Dan di antara hal yang wajib
dijaga adalah kepala dan perut. Rasulullah saw. bersabda, “Malu yang sebenarnya
kepada Allah adalah engkau menjaga kepala dengan segala yang termuat di
dalamnya dan menjaga rongga perut dengan segala yang di kandung di dalamnya.” (Ahmad,
At-Tirmidzi, Al-Bazzar)
Menjaga kepala dengan segala yang
termuat di dalamnya di antaranya dengan menjaga pendengaran, penglihatan, lidah
dari hal-hal yang diharamkan. Dan menjaga rongga perut adalah dengan menjaga hati dari segala penyakit
hati.
Penjagaan Allah
Penjagaan Allah kepada hambanya
menyangkut dua hal: pertama, kemaslahatan duniawi seperti penjagaan fisik,
anak, keluarga, harta. Ini seperti yang Allah firmankan, “Bagi manusia ada
malaikat-malaikat yang selalu mengikutinya bergiliran, di muka dan di
belakangnya, mereka menjaganya atas perintah Allah.” (QS. 13:11)
Ini terjadi misalnya pada Safinah
maula (sahaya yang dimerdekakan oleh) Nabi saw. Saat perahu yang dinaikinya
pecah ia terdampar di sebuah pulau. Di hutan ia bertemu dengan seekor singa.
Ternyata singa itu memberi petunjuk jalan. Setelah itu sang singa pergi.
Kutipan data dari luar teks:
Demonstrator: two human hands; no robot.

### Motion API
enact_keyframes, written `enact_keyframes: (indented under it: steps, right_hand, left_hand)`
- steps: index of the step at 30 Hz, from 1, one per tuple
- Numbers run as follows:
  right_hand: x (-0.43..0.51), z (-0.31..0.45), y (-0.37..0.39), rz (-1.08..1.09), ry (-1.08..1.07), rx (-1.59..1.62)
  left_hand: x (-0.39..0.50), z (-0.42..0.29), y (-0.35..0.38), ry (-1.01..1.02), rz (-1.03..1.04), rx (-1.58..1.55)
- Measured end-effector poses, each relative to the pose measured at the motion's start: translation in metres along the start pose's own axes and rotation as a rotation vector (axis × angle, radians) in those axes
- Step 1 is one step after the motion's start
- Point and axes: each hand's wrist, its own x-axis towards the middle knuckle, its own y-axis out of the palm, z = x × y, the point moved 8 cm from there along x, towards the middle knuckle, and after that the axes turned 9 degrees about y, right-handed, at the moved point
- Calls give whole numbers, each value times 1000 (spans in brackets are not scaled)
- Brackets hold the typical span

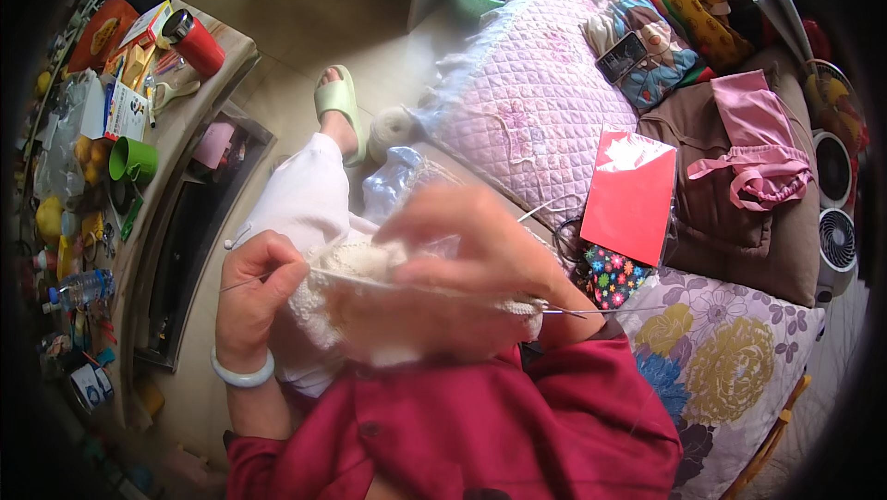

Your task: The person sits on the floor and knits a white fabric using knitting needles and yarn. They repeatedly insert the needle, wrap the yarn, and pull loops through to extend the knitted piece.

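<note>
Cream knitted fabric (315, 302) lies across my lap, with thin metal knitting needles (589, 310) sticking out at its right side. My left hand (267, 275), with a pale bangle (242, 370) at the wrist, pinches a thin needle and the left end of the knitting between thumb and fingers. Above the middle of the knitting is my right hand (478, 243), blurred, its fingers bent toward the top edge; whether it holds yarn or a needle cannot be told. A blurred skin-toned patch covers part of the fabric below it.
A quilted pink cover (533, 91), a red packet (630, 202) and a phone (621, 58) lie to the right. Past my knee stands a roll of white material (392, 127). At left, a crowded table (239, 49) holds a red flask (194, 42) and a green cup (132, 160).
</note>
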Motion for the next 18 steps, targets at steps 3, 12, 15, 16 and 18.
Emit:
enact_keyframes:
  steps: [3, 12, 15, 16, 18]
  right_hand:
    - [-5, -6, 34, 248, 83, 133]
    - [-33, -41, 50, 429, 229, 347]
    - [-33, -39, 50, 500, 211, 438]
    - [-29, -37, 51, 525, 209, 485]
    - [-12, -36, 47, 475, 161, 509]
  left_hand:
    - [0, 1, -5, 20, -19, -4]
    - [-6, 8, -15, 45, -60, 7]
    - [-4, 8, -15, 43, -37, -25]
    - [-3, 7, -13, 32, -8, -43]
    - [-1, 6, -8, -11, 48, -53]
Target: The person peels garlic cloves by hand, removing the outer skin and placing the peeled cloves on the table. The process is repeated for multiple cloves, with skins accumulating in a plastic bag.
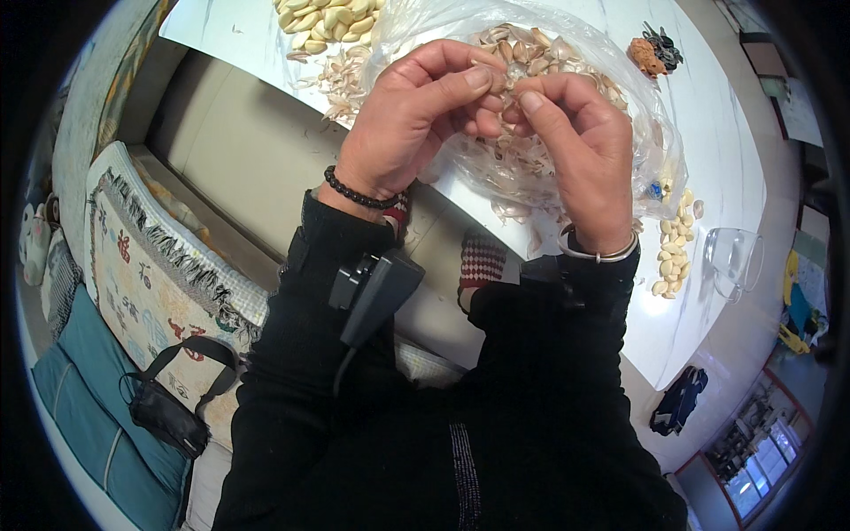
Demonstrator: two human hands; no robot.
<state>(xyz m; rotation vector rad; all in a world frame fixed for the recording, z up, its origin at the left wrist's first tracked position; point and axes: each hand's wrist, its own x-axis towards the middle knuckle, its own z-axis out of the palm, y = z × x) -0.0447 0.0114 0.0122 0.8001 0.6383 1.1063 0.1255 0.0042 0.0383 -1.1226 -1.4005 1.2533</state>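
Observation:
Both hands meet above a clear plastic bag spread on the table. My left hand, with a black bead bracelet, pinches what looks like a small garlic clove between thumb and forefinger. The fingertips of my right hand come close to it, thumb against forefinger; whether they grip a bit of skin cannot be made out. Unpeeled garlic cloves and loose papery skins lie in the bag, partly hidden by my hands. Peeled cloves are heaped beyond my left hand, with garlic skins nearer the table edge.
On the white marbled table, smaller peeled cloves lie in a strip at right, beside a drinking glass. A brown ornament with black attachments lies at far right. A black pouch rests on the sofa at left.

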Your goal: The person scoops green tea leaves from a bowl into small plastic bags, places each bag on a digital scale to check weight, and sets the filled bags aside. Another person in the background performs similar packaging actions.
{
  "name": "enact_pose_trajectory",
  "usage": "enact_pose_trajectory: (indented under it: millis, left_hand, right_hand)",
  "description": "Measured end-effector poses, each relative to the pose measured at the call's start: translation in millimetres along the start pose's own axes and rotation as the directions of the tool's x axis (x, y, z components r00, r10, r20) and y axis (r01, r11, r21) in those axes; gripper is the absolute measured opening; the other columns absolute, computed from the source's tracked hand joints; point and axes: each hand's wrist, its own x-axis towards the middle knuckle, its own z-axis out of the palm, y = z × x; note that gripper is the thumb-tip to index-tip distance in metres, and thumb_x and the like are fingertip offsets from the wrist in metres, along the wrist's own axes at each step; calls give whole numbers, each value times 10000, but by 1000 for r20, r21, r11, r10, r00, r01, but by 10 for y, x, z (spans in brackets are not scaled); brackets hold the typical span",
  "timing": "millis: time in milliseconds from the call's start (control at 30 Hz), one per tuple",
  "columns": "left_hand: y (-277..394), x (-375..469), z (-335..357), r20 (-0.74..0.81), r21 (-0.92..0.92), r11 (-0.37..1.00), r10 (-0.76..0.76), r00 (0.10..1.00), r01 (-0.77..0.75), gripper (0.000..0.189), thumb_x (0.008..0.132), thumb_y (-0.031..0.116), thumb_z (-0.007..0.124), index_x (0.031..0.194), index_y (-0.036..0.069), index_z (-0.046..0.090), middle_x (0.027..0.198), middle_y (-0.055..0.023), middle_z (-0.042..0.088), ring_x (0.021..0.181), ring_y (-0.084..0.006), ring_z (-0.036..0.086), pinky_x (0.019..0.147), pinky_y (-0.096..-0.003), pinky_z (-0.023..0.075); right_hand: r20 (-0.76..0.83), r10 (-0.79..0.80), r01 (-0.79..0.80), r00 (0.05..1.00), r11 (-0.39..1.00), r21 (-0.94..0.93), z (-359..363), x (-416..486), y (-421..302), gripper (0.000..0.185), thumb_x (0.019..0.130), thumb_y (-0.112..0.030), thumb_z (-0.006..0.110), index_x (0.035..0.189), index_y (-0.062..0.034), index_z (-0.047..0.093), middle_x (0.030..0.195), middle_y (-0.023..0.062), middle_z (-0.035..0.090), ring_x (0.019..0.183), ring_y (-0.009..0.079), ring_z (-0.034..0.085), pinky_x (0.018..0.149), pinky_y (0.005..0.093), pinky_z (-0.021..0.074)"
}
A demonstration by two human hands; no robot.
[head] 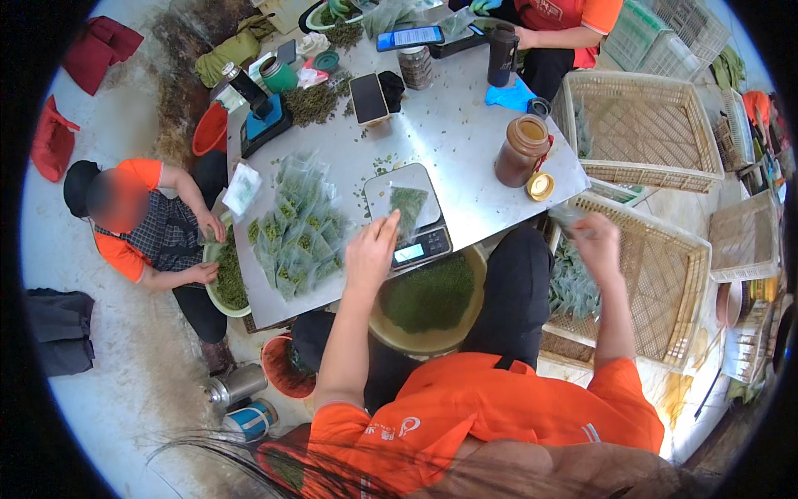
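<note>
My left hand pinches the edge of a small clear plastic bag of green herb bits. That bag lies on the plate of a digital scale at the table's near edge. Out to the right, my right hand grips a second clear plastic bag, blurred, above the near plastic crate. Filled bags lie in that crate's left part. Between my knees, under the table edge, stands a wide basin of fine green bits. A pile of filled bags covers the table's left side.
On the metal table stand a brown jar, its gold lid, a phone and a dark tumbler. Left, a co-worker's hands are over a basin. Another crate is at right.
</note>
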Motion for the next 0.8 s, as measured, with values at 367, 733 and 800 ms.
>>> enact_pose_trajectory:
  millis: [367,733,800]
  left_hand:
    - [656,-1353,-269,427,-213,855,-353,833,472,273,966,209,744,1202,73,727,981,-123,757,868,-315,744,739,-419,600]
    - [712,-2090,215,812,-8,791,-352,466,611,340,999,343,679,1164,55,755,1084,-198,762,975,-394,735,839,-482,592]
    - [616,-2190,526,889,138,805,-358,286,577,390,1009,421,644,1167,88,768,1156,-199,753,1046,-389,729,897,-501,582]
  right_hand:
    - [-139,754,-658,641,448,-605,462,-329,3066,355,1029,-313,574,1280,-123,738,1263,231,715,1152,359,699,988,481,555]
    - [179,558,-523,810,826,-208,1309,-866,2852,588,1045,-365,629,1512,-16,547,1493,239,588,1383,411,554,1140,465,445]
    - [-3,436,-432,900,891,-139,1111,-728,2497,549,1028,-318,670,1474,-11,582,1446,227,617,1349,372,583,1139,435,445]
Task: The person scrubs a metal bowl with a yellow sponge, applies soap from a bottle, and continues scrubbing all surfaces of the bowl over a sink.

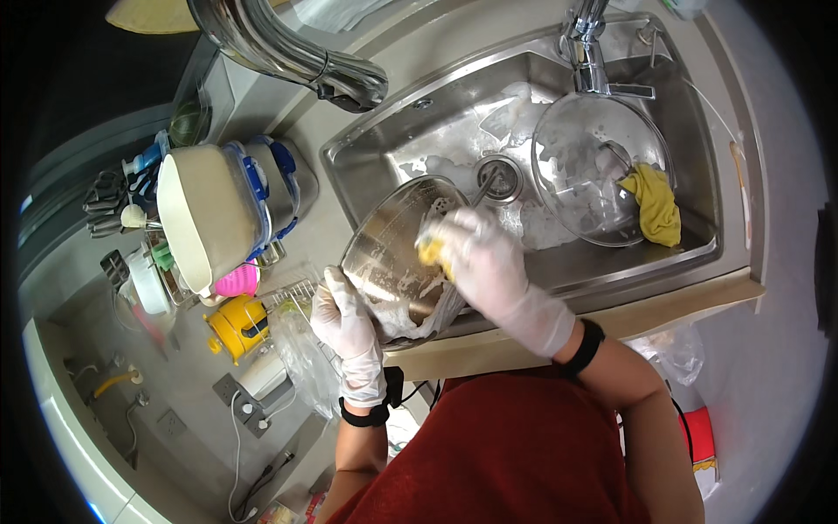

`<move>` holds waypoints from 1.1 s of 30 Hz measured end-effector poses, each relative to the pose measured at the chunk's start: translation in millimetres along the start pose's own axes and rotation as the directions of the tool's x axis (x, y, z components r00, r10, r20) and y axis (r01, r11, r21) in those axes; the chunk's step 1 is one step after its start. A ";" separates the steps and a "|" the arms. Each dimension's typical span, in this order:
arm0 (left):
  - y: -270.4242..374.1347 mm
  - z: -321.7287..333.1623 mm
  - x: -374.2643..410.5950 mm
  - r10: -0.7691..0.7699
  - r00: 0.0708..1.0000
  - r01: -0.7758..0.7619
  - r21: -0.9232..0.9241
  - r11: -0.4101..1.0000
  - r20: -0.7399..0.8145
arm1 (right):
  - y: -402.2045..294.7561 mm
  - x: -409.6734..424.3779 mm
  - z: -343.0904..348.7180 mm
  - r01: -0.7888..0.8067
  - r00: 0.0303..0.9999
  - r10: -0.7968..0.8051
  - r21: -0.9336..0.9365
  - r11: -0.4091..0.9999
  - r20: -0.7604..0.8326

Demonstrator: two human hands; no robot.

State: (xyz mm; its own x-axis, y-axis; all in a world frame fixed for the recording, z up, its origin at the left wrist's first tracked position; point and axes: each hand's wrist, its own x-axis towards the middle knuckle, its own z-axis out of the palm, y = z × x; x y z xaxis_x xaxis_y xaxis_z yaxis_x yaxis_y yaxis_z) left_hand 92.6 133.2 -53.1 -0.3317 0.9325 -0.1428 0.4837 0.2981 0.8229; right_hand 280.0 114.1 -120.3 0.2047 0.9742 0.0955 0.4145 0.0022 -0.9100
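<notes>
A stainless steel pot [386, 245], wet with suds inside, is tilted over the near left edge of the sink. My left hand [348, 327], in a white disposable glove, grips its rim on the left side. My right hand [481, 265], gloved too and slightly blurred, holds a yellow sponge [434, 252] against the inside of the pot. Beyond them, a round glass lid [569, 157] with a knob lies in the right part of the steel sink [576, 275]. A crumpled yellow cloth [658, 206] rests across the lid's edge.
A chrome faucet [589, 59] stands behind the sink, and a large shiny metal spout [314, 65] hangs at the upper left. To the left are stacked containers with blue clips [209, 209], a wire rack [298, 291], a yellow appliance [239, 327] and a clear plastic bag [301, 360].
</notes>
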 end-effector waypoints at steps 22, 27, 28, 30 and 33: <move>8.9 10.9 0.1 0.047 0.998 -0.049 -0.035 0.998 -0.045 | 15.8 0.1 15.0 -0.015 0.999 0.019 0.085 0.996 -0.038; 9.1 7.7 -4.7 0.035 0.997 -0.035 0.006 0.999 -0.067 | 11.0 -12.0 16.5 -0.101 0.993 0.112 0.283 0.954 -0.022; 8.2 8.5 -4.2 0.030 0.998 -0.030 0.002 1.000 -0.054 | 7.7 -12.5 10.3 -0.001 0.995 0.018 0.180 0.984 -0.094; 8.0 8.8 -1.9 0.016 1.000 -0.016 0.004 1.000 -0.021 | 30.6 17.2 11.9 -0.058 0.997 0.067 0.261 0.964 -0.024; 9.4 7.8 3.3 0.050 0.998 -0.047 0.069 0.997 -0.049 | 17.5 4.2 8.8 0.007 0.997 0.000 0.089 0.996 -0.076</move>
State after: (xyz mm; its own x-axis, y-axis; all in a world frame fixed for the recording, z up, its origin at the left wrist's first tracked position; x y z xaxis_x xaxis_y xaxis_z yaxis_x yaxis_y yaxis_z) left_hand 102.4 140.7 -50.2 -0.3463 0.9352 -0.0743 0.5530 0.2675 0.7890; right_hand 280.3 120.3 -139.4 0.2714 0.9542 0.1262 0.3350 0.0293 -0.9418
Kedua, dan ini yang paling
penting, penjagaan dalam urusan agama, keimanan, dan akhlak. Allah menjaga para
hambanya hingga mereka bisa menghindari perkara-perkara yang merusak iman dan
akhlak, hingga mereka meninggal dunia dalam keadaan iman. Betapa saat-saat ini
kita membutuhkan pemeliharaan iman.
Kesejatian cita-cita untuk
menegakkan keadilan dan mewujudkan kesejahteraan dengan berbagai upaya harus
dibuktikan dengan sikap sejati dalam melakukan pendekatan kepada Allah. Dan
kejujuran menegakkan syari’at Islam harus dibuktikan dengan kejujuran
melaksanakannya baik dalam diri pribadi, keluarga, masyarakat, dan dalam segala
peran yang diembannya. Allahu a’lam.